Too many banks and savings and loan associations are a burden on the financial services industry in today's volatile economy, the chairman of Suburban Bancorp in Bethesda said yesterday in critical remarks aimed at regulatory agencies.

The root of the problem, suggested Chairman Robert F. Tardio, lies in the liberal policies of regulators in the 1960s and '70s, which placed little or no restraints on the increase in banks and S&Ls.

"Ease of entry in this business is phenomenal," Tardio told Suburban stockholders at their annual meeting yesterday.

In the previous two decades, Tardio recalled, "All one had to do was to hang a sign out and people, for whatever reason, entered your door and gave you some deposits. And it was reasonably easy to employ those deposits."
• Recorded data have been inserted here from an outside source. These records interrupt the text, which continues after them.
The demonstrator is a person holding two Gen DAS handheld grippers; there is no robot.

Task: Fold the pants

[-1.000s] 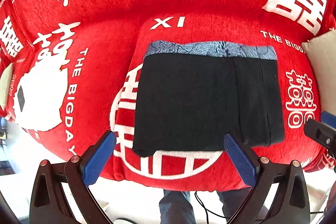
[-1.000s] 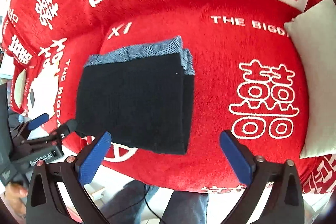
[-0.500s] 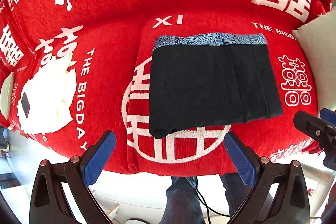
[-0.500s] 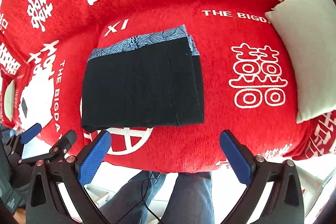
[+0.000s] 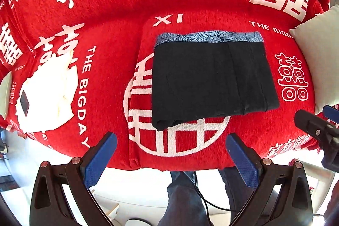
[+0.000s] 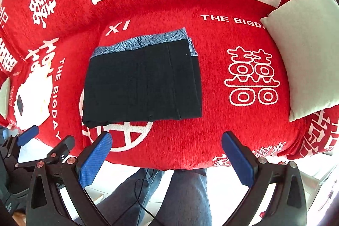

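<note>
The black pants point(image 5: 211, 79) lie folded into a flat rectangle on the red sofa seat point(image 5: 190, 145), their blue patterned waistband point(image 5: 209, 37) at the far edge. In the right wrist view the pants point(image 6: 142, 84) sit left of centre. My left gripper point(image 5: 169, 159) hangs open in front of the seat's front edge, nothing between its blue pads point(image 5: 98, 159). My right gripper point(image 6: 167, 158) is open too, empty, off the cushion's front edge. Neither touches the pants.
A pale cushion point(image 6: 307, 52) leans at the right end of the sofa. A white cloth with a dark object point(image 5: 44, 96) lies on the left seat. A person's legs in jeans point(image 6: 186, 196) stand in front of the sofa, with a thin cable.
Both grippers have drawn back from the sofa and away from the pants, which now look smaller and farther. The pants lie still, and both grippers stay open.
</note>
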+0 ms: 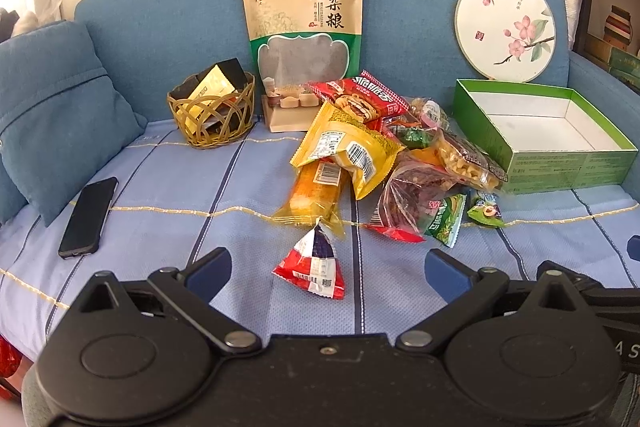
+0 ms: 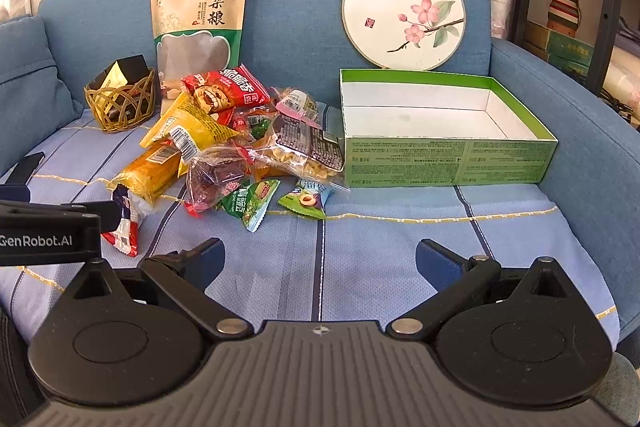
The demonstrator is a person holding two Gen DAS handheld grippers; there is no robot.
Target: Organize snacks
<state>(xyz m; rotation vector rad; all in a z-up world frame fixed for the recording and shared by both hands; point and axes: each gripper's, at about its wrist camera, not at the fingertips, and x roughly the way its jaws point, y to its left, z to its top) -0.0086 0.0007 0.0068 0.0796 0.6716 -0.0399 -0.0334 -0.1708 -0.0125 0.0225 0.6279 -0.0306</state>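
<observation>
- The snacks lie in a loose pile on the sofa seat, between the woven basket and the green box; the box is open at the top and holds nothing.
- One small triangular packet lies apart from the pile, nearest to the left gripper, just in front of the gap between its fingers.
- The left gripper is wide open and holds nothing.
- The right gripper is also wide open with nothing in it; before it is bare seat, and the pile is up and to its left, near the small green packets.
- I judge the packets light, soft and crinkly, with slippery film; some hold brittle pieces.
- It seems best to pinch a packet at its flat sealed edge or a corner, not across the puffed middle.
- The triangular packet can probably be taken at its upper point.
</observation>
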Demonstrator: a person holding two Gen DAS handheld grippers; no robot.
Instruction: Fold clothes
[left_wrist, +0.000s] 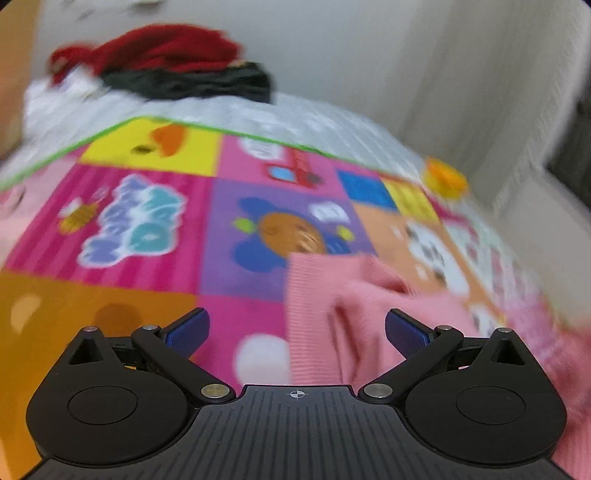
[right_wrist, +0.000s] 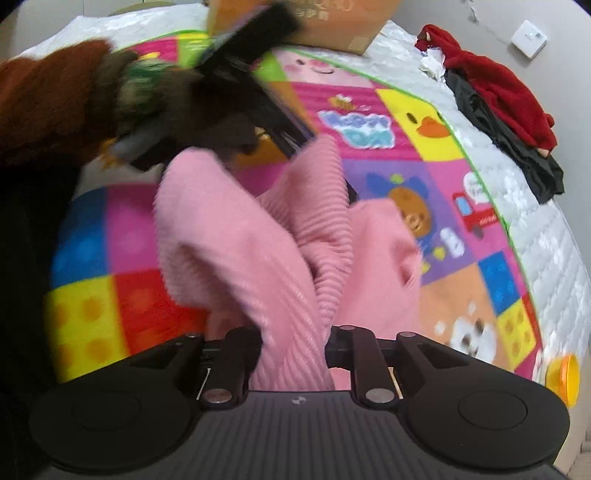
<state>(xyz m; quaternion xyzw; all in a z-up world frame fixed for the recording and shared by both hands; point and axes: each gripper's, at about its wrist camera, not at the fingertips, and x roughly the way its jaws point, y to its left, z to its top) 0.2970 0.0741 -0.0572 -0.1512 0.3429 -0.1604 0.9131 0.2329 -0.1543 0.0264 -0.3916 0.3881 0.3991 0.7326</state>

Tardio observed that unprecedented competition from nonbank financial institutions and the "volatile economy" are causing failures among banks and S&Ls.

"There are--no question about it in my judgment and that of those people in this industry--too many banks and too many S&Ls," Tardio said.

Although he noted that it's difficult to operate in the current economy, Tardio said Suburban recorded a 12.9 percent increase in earnings for the first quarter.

Net income after securities losses increased to $4.5 million (96 cents a share) from $4 million (85 cents) in the comparable period last year.

Tardio noted however, that the bank's earnings resulted in large measure from "lending money to ourselves."

In effect, he said, the bank is a major purchaser of government debt obligations. "We should be lending money to people," he said. "Unfortunately, we're lending money to our own government and continuing to subsidize the federal debt and roll it over."

Tardio was sharply critical of current government policy aimed at assisting failing financial institutions, implying that the marketplace should dictate the fate of those institutions.

"I would suggest to you," he said, "that public benefit and public policy is not really served, and you and I, the consuming public, are not really the beneficiaries of a massive taxpayer bailout of thousands of small, inefficient, and in many cases, poorly managed financial institutions.

"I would submit to you that the answer is not to subsidize inefficiency any longer but to permit mergers across state lines by all types of financial institutions . . . so that the resulting institutions are the result of mergers of strength and not mergers of weakness with weakness," Tardio said.

He predicted that strong institutions will survive but that the public "needs and demands highly capitalized institutions" to provide necessary services.

Suburban is "more than adequately positioned and capitalized" to take advantage of growth opportunities, Tardio assured shareholders after promising that the company will end the year with assets in excess of $2 billion, making it the third area bank to reach that plateau.

Suburban's assets of $1.66 billion ranks it 157th among the nation's top 200 banking institutions. It ranks 154th in deposits but 25th in return on assets.

In a comparison of performances in key categories by selected national banks with assets of $1 billion to $2 billion and 16 regional banks, Suburban outperformed most, president G.J. Manderfield advised stockholders in a review of 1981 operations yesterday.

In other matters before stockholders, Tardio said he anticipates that Suburban will begin issuing bank cards from a Delaware subsidiary around Oct. 1.